Eine Heiligenseer Straße wird erneuert: Gegen den Willen der Bürger, aber die bekommen die Rechnung

Klaus Kurpjuweit

Wie empört die Leute sind, wurde am Dienstagabend in der „Villa Felice“ klar. In dem Heiligenseer Restaurant fand eine Versammlung statt mit den Betroffenen der bezirklichen Ausbaupläne für die Schulzendorfer Straße. Und da ging es hoch her. Motto: Für mehr Krach auch noch zahlen? – Ohne uns.

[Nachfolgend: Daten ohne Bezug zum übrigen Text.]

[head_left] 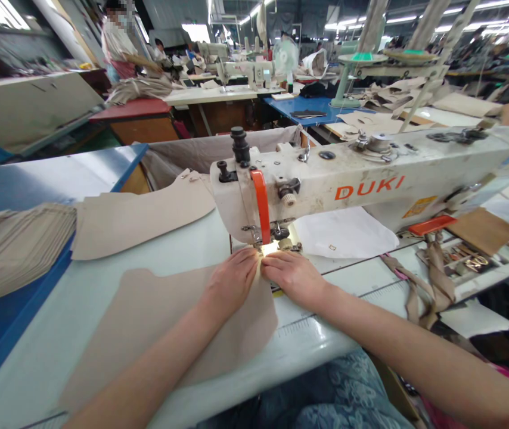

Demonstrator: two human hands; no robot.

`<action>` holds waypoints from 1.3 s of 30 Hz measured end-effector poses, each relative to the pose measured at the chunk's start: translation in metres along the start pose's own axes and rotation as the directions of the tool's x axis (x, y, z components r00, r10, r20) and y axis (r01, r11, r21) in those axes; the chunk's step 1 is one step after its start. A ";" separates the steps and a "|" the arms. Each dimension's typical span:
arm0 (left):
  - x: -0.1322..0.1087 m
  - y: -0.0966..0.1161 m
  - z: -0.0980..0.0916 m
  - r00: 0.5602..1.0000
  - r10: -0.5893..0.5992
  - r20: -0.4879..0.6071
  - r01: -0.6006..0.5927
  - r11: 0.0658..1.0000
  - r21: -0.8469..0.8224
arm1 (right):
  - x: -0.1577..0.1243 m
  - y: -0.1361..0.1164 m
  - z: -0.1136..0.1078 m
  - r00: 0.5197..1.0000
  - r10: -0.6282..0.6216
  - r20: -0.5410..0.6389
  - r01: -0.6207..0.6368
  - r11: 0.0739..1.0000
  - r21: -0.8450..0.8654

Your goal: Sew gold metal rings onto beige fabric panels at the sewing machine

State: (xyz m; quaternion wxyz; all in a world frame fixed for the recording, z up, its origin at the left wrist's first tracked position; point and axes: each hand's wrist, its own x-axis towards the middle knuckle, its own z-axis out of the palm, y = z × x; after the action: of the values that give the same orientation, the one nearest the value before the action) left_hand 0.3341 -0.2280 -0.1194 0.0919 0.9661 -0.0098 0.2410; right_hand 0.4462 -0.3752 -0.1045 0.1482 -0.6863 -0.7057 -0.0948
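Beige fabric, cut as a broad curved panel (147,310), lies on the pale sewing table (321,333) from six to eight o'clock of the needle area, its top edge running to the DUKI sewing machine (371,173). Through my remote head view I see the left hand (230,280) palm down on it between seven and eight o'clock, fingers together and bent; the right hand (292,275) sits between four and five, fingertips close to the lit spot below the orange guard strip (261,205). Whether either hand pinches the cloth or merely presses it, I cannot tell. I judge the step to be guiding this edge at the needle: I would spread the left palm lightly to keep the panel flat, let the right fingertips steer the margin, and never drag against the feed. Both sets of fingertips look risky so near the needle, so I'd hold them to either side. The other beige panel (142,217), between nine and ten, and the white sheet (346,232), at three, should lie clear of the cloth's path.
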 end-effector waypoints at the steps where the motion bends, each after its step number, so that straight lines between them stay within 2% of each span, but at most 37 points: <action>1: 0.000 0.000 0.000 1.000 0.001 0.000 -0.001 1.000 -0.003 | 0.000 0.000 0.001 1.000 0.002 -0.003 -0.002 1.000 -0.001; 12: 0.002 0.002 -0.003 0.999 -0.026 0.025 0.027 0.999 -0.032 | 0.002 0.000 0.003 1.000 0.029 -0.011 -0.029 1.000 0.006; 18: 0.002 0.004 -0.005 1.000 -0.018 0.020 0.017 0.998 0.057 | 0.003 0.000 0.001 0.999 0.034 0.014 -0.034 0.999 0.004; 23: 0.001 0.003 -0.002 1.000 -0.003 -0.022 0.004 0.999 0.053 | 0.002 0.000 0.001 0.999 0.029 0.014 -0.029 0.999 0.013; 30: 0.006 0.002 -0.001 0.997 -0.054 -0.060 0.054 0.999 0.001 | 0.004 -0.001 0.001 0.999 0.042 0.030 -0.042 0.999 0.021; 32: 0.008 0.001 -0.002 0.995 -0.081 -0.065 0.079 0.996 -0.029 | 0.000 -0.004 -0.009 0.999 0.028 0.031 -0.028 0.999 0.028; 34: 0.009 0.001 -0.003 0.991 -0.107 -0.077 0.103 0.993 -0.055 | -0.010 -0.007 -0.028 1.000 0.002 -0.026 0.000 0.999 0.050; 37: 0.010 0.001 -0.004 0.988 -0.138 -0.073 0.131 0.987 -0.091 | -0.039 -0.005 -0.078 0.977 0.015 -0.212 0.004 0.996 0.086; 39: 0.010 0.002 -0.006 0.984 -0.167 -0.056 0.159 0.980 -0.120 | -0.062 0.012 -0.121 0.933 0.091 -0.347 -0.077 0.996 0.054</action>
State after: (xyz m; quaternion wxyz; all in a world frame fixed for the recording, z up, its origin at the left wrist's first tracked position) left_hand 0.3404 -0.2291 -0.1091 0.1673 0.9482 0.0586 0.2634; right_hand 0.4690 -0.4739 -0.0124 0.2885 -0.6849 -0.6402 -0.1946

Die Schulzendorfer Straße soll zwischen Ruppiner Chaussee und Am Dachsbau ausgebessert und ausgebaut werden. Aus der rumpeligen Kopfsteinpflasterstraße wird eine Asphaltpiste, geeignet für Laster über 7,5 Tonnen und für Tempo 50, es gibt Parkbuchten, und die Kanalisation für das Regenwasser wird ebenso erneuert wie die Beleuchtung. Eine Maßnahme, die von den Anwohnern fast durchweg abgelehnt werde, wie Volker Gerhard von der Initiative gegen den Ausbau sagt. Und die sollen außerdem noch 90 Prozent der Kosten übernehmen.

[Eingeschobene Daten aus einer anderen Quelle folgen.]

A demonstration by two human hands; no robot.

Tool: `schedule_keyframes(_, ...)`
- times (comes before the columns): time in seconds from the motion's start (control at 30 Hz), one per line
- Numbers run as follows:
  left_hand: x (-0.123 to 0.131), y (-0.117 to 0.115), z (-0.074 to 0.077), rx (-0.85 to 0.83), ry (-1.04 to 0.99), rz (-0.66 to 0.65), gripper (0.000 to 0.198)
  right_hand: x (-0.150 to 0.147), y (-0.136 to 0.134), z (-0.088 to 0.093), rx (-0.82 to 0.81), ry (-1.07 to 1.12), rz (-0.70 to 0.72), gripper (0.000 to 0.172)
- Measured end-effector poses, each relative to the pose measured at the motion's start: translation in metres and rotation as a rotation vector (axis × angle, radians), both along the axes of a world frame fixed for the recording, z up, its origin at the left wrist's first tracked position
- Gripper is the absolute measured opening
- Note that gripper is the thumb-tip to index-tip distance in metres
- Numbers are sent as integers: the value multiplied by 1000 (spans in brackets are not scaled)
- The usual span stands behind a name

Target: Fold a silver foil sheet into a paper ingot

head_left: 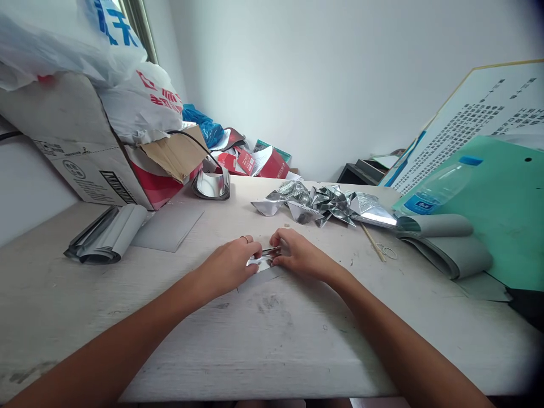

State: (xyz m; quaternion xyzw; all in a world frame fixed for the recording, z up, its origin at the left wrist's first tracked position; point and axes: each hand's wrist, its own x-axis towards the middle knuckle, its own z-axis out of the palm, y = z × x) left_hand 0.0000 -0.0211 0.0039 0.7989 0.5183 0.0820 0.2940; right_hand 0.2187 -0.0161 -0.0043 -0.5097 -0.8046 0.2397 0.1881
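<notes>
A small sheet of silver foil paper (264, 262), shiny on one face and grey on the other, lies on the table in front of me, partly folded over. My left hand (233, 258), with a ring on one finger, pinches its left side. On its right side the fingers of my right hand (295, 254) are closed over the foil. Both hands hide parts of the sheet's edges. Beyond them sits a pile of folded silver foil pieces (318, 203). To the left are a flat stack of grey sheets (170, 226) and a curled bundle of sheets (108, 235).
A plastic bottle (442, 184) leans against a green board (497, 209) at right, above rolled grey sheets (450, 243). A thin stick (374, 242) lies nearby. A cardboard box (80, 141) with plastic bags (140, 102) stands at left. Rolled foil (211, 184) sits behind.
</notes>
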Motion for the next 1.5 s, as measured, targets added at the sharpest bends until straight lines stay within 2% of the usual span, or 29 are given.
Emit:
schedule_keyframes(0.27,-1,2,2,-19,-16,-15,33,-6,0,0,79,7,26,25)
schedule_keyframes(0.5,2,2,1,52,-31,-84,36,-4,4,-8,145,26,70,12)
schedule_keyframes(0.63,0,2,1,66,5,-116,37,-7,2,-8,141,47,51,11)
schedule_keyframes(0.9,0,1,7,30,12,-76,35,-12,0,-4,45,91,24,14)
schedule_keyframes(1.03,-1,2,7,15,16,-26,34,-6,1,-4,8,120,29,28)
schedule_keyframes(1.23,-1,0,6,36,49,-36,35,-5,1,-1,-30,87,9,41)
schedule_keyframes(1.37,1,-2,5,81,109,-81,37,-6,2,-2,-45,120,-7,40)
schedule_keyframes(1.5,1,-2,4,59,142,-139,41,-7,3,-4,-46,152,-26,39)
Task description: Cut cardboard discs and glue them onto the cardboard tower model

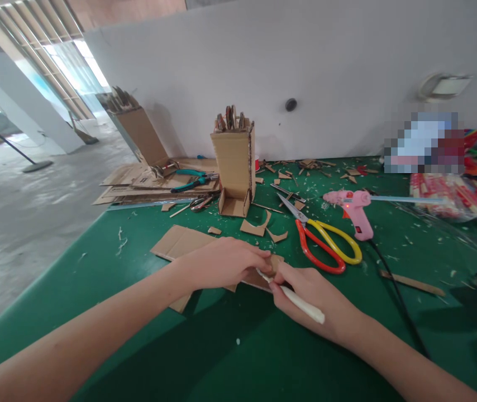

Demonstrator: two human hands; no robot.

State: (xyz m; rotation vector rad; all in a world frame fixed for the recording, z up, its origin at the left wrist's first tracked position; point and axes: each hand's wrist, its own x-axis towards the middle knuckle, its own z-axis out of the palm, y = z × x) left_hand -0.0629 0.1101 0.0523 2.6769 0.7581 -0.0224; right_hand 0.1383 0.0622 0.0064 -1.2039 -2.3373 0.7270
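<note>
The right hand (pixel 311 293) is closed around a white tool (pixel 305 307). Thumb and finger pinch it near its front end, and the back end lies across the hand. The left hand (pixel 228 262) lies palm down with bent fingers, resting on a small brown cardboard piece (pixel 256 280). I cannot tell if the fingers grip it or just press it. This piece is between the two hands, low over the green surface (pixel 205 357), and the tip of the tool is right by it. The tip is too small to see well.

The cardboard looks light and a bit stiff, and it could bend or crease if squeezed hard. It should not be very slippery. A good hold is flat fingers near an edge, away from the tool tip. The tool looks thin, light and smooth, so the pale handle is the part to hold.

More flat cardboard (pixel 184 241) lies under and past the left wrist. Straight past the hands stands a tall cardboard holder (pixel 232 162). Scissors (pixel 303 219) lie just past the right hand, and a pink glue gun (pixel 358 209) sits farther out to its right.
</note>
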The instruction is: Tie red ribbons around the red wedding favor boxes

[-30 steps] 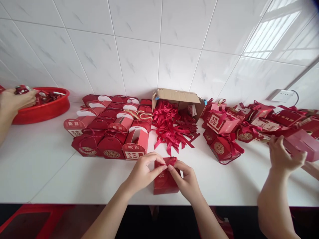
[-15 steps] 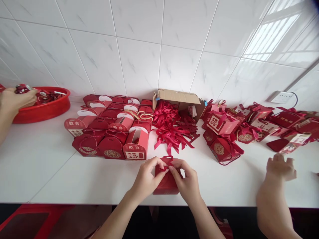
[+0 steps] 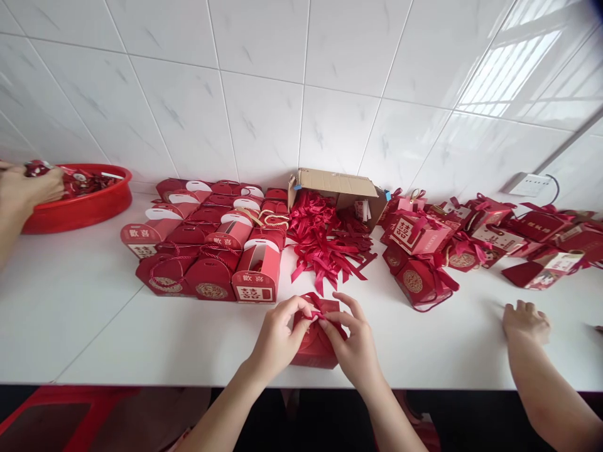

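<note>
A red gift box (image 3: 316, 355) stands on the white table near its front edge, between my two hands. A thin red ribbon (image 3: 316, 315) crosses its top. My left hand (image 3: 281, 333) pinches the ribbon between thumb and forefinger from the left. From the right, my right hand (image 3: 351, 336) pinches it too, with a finger lifted above the box. The fingers hide part of the ribbon and the box lid. Just beyond the box lies a loose heap of red ribbons (image 3: 327, 248), spilling from an open cardboard box (image 3: 339, 181).
Rows of red gift boxes (image 3: 210, 267) stand left of centre. Ribboned boxes (image 3: 419, 279) lie in a pile at right. At far left a person's hand (image 3: 40, 187) holds packets over a red basin (image 3: 94, 210). Another person's hand (image 3: 527, 321) rests on the table (image 3: 438, 351) at right.
My right fingers have spread a little off the box, and more of its top shows. The person's hand at right has come down onto the table; the hand at far left has shifted slightly left.
</note>
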Demonstrator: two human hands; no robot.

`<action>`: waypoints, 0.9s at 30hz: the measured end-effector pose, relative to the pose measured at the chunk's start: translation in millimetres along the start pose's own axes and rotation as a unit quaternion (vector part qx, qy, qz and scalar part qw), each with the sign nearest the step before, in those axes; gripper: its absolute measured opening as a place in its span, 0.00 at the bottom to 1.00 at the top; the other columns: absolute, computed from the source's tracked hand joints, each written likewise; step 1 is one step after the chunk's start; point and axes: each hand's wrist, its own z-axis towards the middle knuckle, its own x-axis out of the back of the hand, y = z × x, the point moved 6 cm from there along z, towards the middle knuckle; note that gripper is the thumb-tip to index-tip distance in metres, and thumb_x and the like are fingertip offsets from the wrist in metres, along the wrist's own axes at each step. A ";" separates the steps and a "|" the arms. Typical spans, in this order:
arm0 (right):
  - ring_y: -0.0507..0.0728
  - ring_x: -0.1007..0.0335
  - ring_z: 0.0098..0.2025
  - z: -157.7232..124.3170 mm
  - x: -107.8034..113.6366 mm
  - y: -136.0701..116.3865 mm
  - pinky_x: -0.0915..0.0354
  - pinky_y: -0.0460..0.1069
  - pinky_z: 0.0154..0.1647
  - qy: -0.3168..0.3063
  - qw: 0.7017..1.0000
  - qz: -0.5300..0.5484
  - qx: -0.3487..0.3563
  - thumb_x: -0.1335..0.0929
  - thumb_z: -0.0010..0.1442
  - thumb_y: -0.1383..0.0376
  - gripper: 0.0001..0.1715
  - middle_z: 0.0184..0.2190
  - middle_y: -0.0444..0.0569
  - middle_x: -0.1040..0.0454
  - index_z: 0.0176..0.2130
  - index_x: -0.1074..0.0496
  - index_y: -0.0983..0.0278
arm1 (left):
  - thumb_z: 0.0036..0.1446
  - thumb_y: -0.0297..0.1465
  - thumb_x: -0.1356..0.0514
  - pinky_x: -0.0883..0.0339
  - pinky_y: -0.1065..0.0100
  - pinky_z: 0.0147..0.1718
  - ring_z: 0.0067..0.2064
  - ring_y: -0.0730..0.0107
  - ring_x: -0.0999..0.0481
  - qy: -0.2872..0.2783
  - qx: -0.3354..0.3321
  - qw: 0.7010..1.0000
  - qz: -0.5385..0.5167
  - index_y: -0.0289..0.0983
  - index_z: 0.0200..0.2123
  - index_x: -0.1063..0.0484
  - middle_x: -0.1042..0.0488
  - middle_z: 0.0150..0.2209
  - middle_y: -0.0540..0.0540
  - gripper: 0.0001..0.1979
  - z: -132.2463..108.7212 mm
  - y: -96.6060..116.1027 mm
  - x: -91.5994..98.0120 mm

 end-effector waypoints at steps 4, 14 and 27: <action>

Nach dem 1995 beschlossenen „Straßenerschließungsbeitragsgesetz“ müssen Anwohner für den Ausbau von Anliegerstraßen 90 Prozent der Kosten aufbringen. Was zwischen 16000 Euro oder auch 45000 Euro pro Anwohner bedeuten kann, je nachdem, wer da gerade rechnet. Reinickendorfs Baustadtrat Michael Wegner (CDU) geht davon aus, dass die Kosten für den Straßenbau 2,5 Millionen Euro betragen – ohne den Anteil der Wasserbetriebe. 1,5 Millionen Euro sind für den Ausbau der Regenwasserkanalisation vorgesehen. Volker Gerhard befürchtet dagegen, dass die Kosten insgesamt auf bis zu 45 000 Euro pro Anwohner steigen könnten. Man habe einen Anwalt eingeschaltet, die Kanzlei des SPD-Politikers Peter Danckert.

Gerhard wirft dem Bezirk vor, an den Bürgern vorbeizuplanen. Als Grund für die Maßnahme sei eine verbesserte Verkehrssicherheit genannt worden. „Dabei hatten wir in unserer Straße in den letzten fünfeinhalb Jahren nur 16 Unfälle, alles Bagatellfälle“, sagt Gerhard. In der ausgebauten Ruppiner Chaussee habe es allein in diesem Jahr schon 39 Unfälle gegeben, davon fünf mit Personenschaden. Außerdem seien in der Nähe zwei Grundschulen, zu denen viele Kinder radeln – aber die neuen Planungen sehen keine Radwege vor. Am Dienstagabend hieß es dann, darüber könne man noch reden.

Bezirksbaustadtrat Wegner wehrt sich gegen den Anwohnerprotest: Der Ausbau sei notwendig, weil der Zustand der Straße „unter aller Kanone“ sei. Seit Jahren ist sie nicht mehr repariert worden. Der Ausbau sei seit etwa zehn Jahren geplant, es habe bisher nur das Geld dafür gefehlt, das der Bezirk aufbringen muss. Der Ausbau mit befestigten Gehwegen und Parkhäfen werde langfristig zu einer Wertsteigerung der Grundstücke führen, sagte Wegner weiter. Gerhard entgegnete: „Hätte man die Straße regelmäßig gepflegt, wäre der Ausbau jetzt nicht nötig.“

1984/85 hatten sich 90 Prozent der Anwohner dafür ausgesprochen, das Natursteinpflaster der Straße zu erhalten. Damals wurden die Pläne fallen gelassen.